Americans could not break their ties with Britain easily. Despite all the recent hardships, the majority of colonists since birth were reared to believe that England was to be loved and its monarch revered.
Fear was another factor. Any student of history was familiar with the harsh manner the British employed on Irish rebels. A revolution could bring mob rule, and no one, not even the potential mob, wanted that. Furthermore, despite taxes, times were good. Arguments can be made that average American was more prosperous than the average Briton.
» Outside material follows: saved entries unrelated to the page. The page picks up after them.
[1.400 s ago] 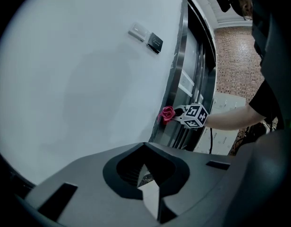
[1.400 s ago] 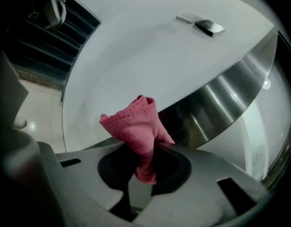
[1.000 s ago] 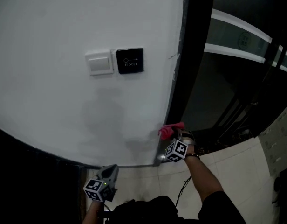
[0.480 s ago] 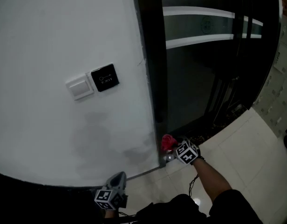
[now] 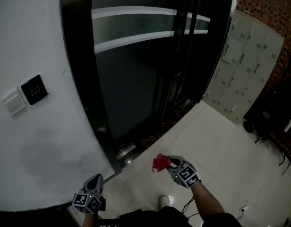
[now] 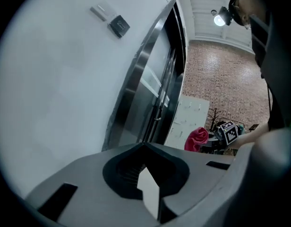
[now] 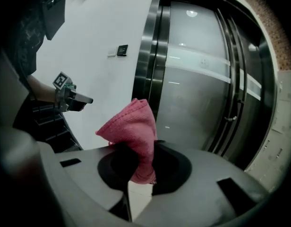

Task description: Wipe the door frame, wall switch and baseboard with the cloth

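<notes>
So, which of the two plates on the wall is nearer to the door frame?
The black plate. It sits on the side of the white switch that faces the dark door frame, so the white switch is the farther one.

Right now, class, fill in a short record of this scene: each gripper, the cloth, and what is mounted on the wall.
Right gripper: shut on pink cloth
Left gripper: shut, empty
Cloth contact: none, held off the door frame
Wall: white wall switch beside black exit button
</notes>
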`<action>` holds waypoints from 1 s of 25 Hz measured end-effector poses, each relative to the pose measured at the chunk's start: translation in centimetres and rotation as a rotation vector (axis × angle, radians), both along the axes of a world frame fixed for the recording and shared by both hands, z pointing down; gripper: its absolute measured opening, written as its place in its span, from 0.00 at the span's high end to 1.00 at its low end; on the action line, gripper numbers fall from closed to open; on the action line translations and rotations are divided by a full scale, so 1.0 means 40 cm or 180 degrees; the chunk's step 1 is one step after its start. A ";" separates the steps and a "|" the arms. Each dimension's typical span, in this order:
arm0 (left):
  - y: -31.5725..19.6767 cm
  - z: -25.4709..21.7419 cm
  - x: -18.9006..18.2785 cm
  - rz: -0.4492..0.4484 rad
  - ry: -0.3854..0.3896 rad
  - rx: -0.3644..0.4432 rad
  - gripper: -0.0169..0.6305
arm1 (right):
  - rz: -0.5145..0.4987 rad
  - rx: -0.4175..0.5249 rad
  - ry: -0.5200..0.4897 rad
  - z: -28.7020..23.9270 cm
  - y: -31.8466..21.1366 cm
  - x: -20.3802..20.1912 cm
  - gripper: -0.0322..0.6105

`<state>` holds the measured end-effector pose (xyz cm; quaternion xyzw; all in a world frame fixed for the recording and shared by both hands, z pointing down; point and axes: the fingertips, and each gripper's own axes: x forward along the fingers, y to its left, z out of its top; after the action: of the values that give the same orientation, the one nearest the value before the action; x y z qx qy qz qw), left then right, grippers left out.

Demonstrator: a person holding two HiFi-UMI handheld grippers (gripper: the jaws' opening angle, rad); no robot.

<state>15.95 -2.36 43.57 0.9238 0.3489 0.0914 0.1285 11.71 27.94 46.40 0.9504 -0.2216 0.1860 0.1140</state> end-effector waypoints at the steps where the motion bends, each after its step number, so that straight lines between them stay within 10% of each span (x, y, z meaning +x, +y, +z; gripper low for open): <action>1: 0.056 -0.007 0.004 0.0031 0.0046 0.0024 0.99 | 0.0018 0.0028 0.0033 -0.001 0.054 0.000 0.86; 12: 0.512 -0.077 0.080 -0.0406 0.0251 0.0268 0.99 | -0.0703 0.0263 0.0435 -0.182 0.402 0.194 0.86; 25: 0.374 -0.120 0.380 -0.1623 0.0487 0.0310 0.99 | -0.1999 0.0708 0.1037 -0.449 0.180 0.757 0.86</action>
<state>31.16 12.61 38.75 0.9911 0.1089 0.0028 0.0761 41.99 35.12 28.42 0.8598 -0.5003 -0.0371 0.0953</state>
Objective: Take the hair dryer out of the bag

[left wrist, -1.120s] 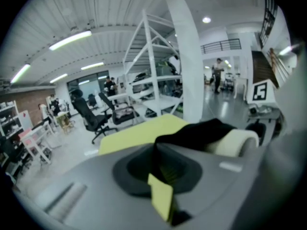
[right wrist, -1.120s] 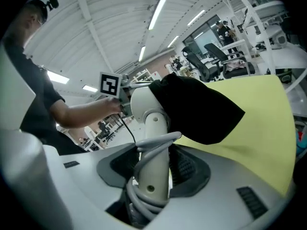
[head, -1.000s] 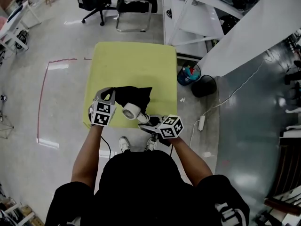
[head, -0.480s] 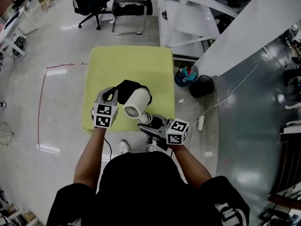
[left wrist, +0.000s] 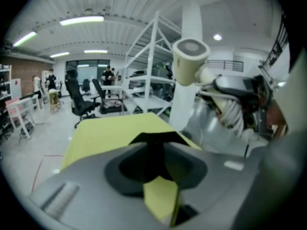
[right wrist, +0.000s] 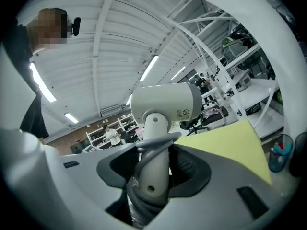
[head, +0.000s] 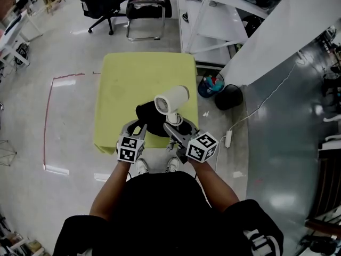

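Now the hair dryer (head: pixel 171 100), its handle clamped in the right gripper (head: pixel 172 132), has risen clear of the black bag (head: pixel 151 117). The left gripper (head: pixel 137 126) has narrow jaws that are opening and grip nothing. Removal looks done.

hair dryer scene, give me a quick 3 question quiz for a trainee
1. True or false: the hair dryer lies inside the black bag.
2. Which part of the hair dryer do the fingers of the right gripper grip? A) the nozzle B) the handle, with cord wound round it C) the plug
3. Fill in: the bag rests on a ___ table (colour).

Key: 1 false; 2 B; 3 yellow-green.
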Motion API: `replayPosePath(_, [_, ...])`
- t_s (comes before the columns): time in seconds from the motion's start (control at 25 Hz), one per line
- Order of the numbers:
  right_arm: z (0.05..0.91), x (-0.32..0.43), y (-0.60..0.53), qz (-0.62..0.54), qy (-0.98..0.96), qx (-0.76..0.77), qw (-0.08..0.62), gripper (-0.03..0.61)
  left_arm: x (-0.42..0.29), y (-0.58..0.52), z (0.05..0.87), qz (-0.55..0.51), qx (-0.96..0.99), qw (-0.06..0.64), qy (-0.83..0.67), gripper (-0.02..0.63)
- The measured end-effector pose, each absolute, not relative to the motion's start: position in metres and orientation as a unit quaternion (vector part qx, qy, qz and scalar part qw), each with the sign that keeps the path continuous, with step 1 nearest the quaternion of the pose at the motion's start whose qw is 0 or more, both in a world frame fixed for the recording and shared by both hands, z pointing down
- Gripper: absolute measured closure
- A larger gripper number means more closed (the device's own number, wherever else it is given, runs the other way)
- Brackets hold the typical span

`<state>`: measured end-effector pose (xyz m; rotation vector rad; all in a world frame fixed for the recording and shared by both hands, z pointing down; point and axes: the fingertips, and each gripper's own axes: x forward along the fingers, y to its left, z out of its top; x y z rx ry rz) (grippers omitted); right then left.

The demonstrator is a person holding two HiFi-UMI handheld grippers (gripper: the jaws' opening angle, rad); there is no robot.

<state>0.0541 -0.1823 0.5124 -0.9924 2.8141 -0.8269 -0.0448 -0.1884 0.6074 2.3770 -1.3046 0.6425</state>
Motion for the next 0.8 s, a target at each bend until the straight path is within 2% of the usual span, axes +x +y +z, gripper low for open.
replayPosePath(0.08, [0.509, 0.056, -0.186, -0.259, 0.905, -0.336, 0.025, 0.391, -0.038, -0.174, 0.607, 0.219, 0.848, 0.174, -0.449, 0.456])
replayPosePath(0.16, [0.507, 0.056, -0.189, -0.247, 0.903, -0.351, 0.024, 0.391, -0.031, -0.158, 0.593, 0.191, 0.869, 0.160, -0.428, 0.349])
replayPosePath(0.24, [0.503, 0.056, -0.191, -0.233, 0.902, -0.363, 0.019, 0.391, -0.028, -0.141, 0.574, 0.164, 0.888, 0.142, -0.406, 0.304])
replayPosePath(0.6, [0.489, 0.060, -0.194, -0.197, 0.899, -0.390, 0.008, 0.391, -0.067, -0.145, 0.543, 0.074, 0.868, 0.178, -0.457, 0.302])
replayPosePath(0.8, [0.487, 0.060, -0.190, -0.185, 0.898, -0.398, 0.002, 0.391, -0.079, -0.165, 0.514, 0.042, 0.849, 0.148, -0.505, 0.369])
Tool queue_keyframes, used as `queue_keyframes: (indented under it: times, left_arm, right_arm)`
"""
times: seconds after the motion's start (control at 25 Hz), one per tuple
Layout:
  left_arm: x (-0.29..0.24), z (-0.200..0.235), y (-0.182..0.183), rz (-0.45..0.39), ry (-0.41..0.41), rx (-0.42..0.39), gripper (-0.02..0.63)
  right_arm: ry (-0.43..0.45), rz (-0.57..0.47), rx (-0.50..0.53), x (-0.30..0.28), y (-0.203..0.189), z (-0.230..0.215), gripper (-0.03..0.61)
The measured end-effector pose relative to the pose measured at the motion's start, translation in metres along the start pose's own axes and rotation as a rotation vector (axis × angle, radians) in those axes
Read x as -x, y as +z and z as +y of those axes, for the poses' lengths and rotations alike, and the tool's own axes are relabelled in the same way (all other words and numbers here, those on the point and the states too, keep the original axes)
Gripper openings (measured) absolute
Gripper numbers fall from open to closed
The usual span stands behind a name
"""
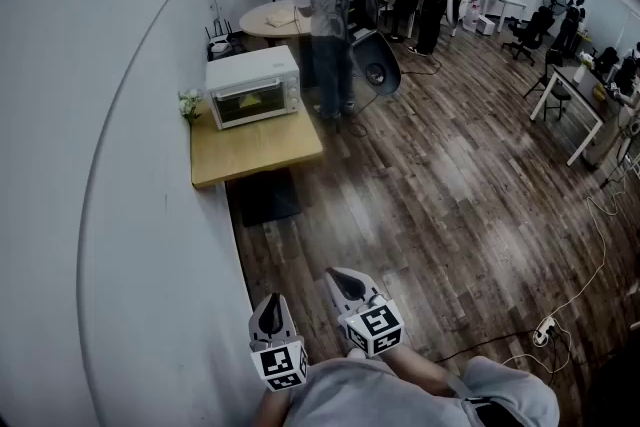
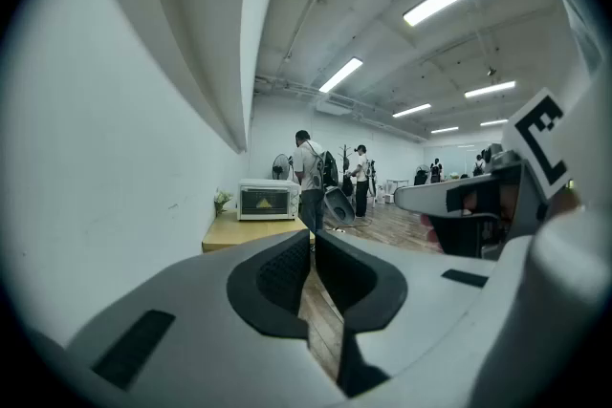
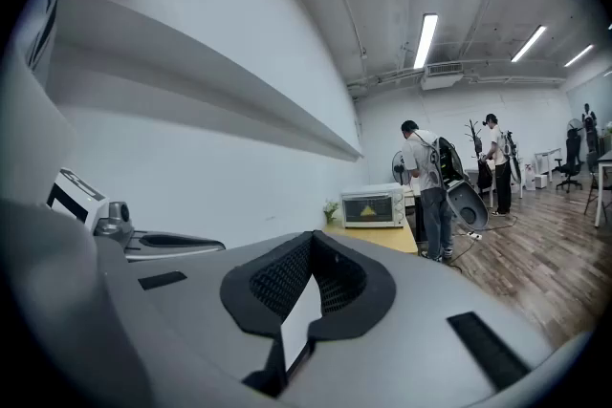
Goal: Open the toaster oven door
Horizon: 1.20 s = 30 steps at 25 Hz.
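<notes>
Wears a light grey sweatshirt [image 1: 400, 395]. Just above the sweatshirt, shows pale grey left tongs [image 1: 272, 300] and right tongs [image 1: 338, 275], smooth-shelled, lined with black ribbed pads [image 2: 282, 270], each backed by a white cube [image 1: 279, 364] of black square markers.

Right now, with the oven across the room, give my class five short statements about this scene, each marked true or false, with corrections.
1. The toaster oven door is open. False: it is shut.
2. The oven stands on a wooden table against the wall. True.
3. The left gripper grips the oven handle. False: it is far from the oven, near the person's body, jaws together on nothing.
4. A small plant stands beside the oven, on its wall side. True.
5. The right gripper holds a cup. False: its jaws are together, empty.
</notes>
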<state>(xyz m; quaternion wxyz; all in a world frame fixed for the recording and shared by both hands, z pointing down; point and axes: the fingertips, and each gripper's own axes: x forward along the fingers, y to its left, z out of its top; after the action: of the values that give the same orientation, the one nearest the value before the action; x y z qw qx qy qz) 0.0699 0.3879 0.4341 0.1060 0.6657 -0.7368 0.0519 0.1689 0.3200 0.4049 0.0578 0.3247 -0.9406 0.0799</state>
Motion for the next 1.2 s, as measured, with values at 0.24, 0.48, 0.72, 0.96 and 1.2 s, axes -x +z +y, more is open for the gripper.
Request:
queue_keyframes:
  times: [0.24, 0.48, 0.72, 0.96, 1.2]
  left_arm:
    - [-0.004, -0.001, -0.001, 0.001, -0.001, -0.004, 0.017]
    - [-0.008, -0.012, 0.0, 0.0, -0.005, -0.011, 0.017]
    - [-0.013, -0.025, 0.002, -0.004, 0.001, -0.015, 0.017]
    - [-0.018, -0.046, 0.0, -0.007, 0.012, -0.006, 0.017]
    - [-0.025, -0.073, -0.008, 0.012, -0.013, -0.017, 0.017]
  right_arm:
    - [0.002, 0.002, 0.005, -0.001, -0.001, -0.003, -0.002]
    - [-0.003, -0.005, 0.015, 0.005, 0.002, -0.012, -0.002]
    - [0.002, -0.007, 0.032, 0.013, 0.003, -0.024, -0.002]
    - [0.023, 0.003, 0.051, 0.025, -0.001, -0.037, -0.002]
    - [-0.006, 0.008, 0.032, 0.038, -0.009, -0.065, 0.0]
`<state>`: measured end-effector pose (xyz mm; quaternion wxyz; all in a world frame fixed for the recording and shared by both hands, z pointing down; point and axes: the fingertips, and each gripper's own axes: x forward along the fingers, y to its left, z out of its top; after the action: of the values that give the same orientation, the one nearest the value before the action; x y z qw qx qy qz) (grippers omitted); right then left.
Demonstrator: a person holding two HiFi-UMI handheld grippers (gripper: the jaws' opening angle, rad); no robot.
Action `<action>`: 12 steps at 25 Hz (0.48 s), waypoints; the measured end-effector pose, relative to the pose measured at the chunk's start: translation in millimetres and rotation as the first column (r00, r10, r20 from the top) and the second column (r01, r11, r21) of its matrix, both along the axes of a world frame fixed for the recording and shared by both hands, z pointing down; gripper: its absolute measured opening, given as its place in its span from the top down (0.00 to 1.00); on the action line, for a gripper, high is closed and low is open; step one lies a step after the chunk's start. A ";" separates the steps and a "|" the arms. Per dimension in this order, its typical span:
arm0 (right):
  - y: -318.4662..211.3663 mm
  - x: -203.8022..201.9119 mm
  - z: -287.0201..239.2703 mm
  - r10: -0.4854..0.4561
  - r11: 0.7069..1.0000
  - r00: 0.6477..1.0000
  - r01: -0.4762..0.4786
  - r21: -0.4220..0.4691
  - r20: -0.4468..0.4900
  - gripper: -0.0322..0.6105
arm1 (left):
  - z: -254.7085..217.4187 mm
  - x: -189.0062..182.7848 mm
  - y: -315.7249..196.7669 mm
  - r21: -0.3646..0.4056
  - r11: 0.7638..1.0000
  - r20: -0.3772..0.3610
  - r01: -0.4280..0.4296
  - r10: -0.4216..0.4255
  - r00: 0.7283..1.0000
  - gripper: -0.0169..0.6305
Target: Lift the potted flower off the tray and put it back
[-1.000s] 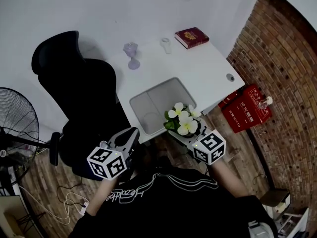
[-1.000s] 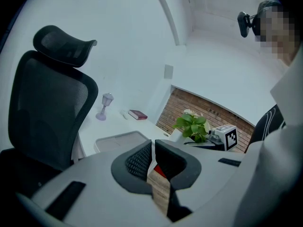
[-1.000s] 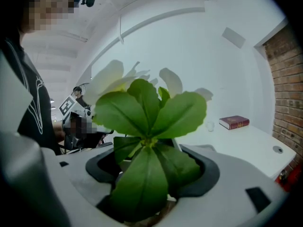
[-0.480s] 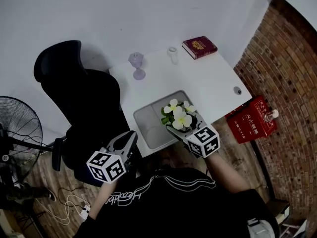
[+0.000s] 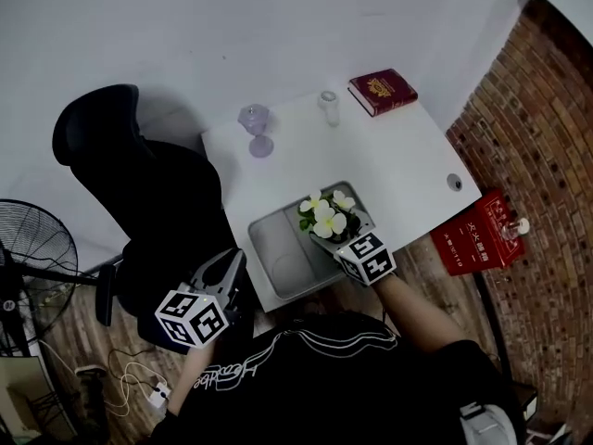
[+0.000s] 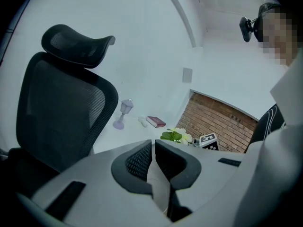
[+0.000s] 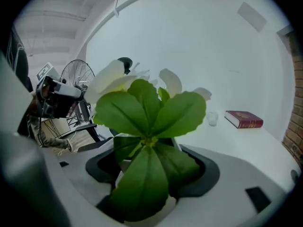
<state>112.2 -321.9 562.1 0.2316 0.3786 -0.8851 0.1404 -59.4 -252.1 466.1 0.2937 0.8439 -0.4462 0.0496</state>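
the right gripper (image 5: 339,239) is clamping the flower (image 5: 326,217) by its pot over the tray's (image 5: 274,250) right side at the bench's (image 5: 408,156) front edge, probably for setting it back, while the left gripper (image 5: 225,269), jaws together on nothing, is hanging clear off the bench.

The potted flower (image 5: 326,217) is made up of white blossoms above broad green leaves, set in a small pale pot. It is held upright, and its pot is clasped between the jaws of the right tongs (image 5: 335,236). It is seen over the right half of the tray (image 5: 276,248); whether the pot touches the tray floor cannot be told. The tray is a shallow grey rectangle with rounded corners and a raised rim. It is laid flat at the near edge of the white worktop (image 5: 398,156).
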 end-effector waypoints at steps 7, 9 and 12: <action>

Yet there were the terrible injustices the colonists could not forget. Americans were divided against themselves. Arguments for independence were growing. Thomas Paine would provide the extra push.
Common Sense
COMMON SENSE was an instant best-seller. Published in January 1776 in Philadelphia, nearly 120,000 copies were in circulation by April. Paine's brilliant arguments were straightforward. He argued for two main points: (1) independence from England and (2) the creation of a democratic republic.
Paine avoided flowery prose. He wrote in the language of the people, often quoting the Bible in his arguments. Most people in America had a working knowledge of the Bible, so his arguments rang true. Paine was not religious, but he knew his readers were. King George was "the Pharaoh of England" and "the Royal Brute of Great Britain." He touched a nerve in the American countryside.
A Real Paine for the British
Beside attacks on George III, he called for the establishment of a republic. Even patriot leaders like Thomas Jefferson and John Adams condemned Paine as an extremist on the issue of a post-independence government. Still, Common Sense grew the patriot cause. It made no difference to the readers that Paine was a new arrival to America. Published anonymously, many readers attributed it to John Adams, who denied involvement.
In the end, his prose was common sense. Why should tiny England rule the vastness of a continent? How can colonists expect to gain foreign support while still professing loyalty to the British king? How much longer can Americans stand for the repeated abuses of the Crown? All these questions led many readers to one answer as the summer of 1776 drew near.